*DATA*:

□ □ □

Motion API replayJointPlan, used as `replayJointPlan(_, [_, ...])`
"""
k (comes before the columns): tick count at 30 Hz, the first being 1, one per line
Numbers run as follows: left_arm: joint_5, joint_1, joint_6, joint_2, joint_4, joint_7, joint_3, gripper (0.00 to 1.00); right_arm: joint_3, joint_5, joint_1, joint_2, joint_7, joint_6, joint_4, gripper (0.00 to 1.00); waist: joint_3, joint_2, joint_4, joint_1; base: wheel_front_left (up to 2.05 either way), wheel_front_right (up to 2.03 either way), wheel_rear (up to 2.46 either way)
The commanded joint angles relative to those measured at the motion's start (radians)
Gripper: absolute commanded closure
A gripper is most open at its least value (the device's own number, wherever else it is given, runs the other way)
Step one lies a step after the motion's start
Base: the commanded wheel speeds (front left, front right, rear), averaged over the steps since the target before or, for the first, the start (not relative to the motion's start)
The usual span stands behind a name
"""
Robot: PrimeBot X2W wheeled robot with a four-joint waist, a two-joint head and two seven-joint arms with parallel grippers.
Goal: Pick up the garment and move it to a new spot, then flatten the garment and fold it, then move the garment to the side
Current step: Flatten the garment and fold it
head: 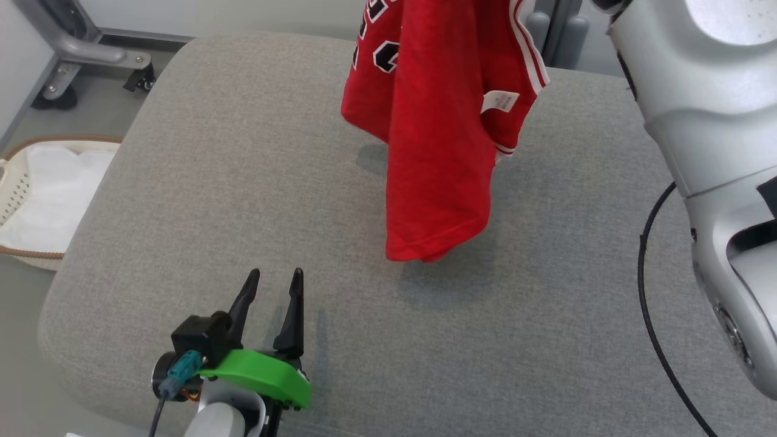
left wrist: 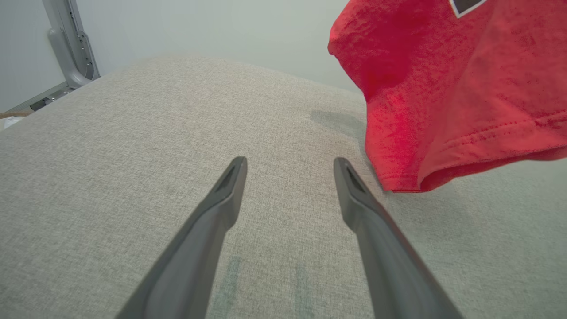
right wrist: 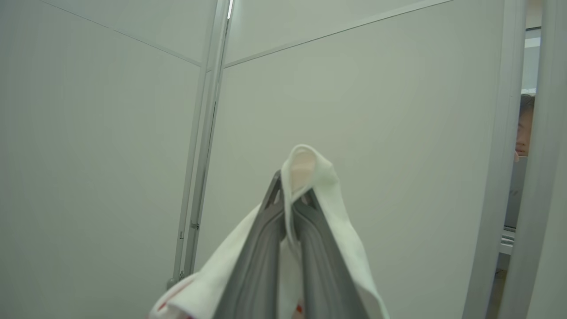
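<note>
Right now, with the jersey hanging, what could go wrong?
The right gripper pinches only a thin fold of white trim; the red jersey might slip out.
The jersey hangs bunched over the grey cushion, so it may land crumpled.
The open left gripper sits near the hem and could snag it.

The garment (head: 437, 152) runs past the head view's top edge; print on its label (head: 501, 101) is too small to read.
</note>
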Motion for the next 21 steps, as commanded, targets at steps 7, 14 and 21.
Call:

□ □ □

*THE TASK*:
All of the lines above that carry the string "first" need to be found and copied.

*SOLVED EXERCISE*:
k (comes before the columns): tick count at 30 Hz, the first being 1, one per line
Base: the commanded wheel speeds (front left, front right, rear), averaged over the steps since the target before or, for the first, the start (not relative to the motion's start)

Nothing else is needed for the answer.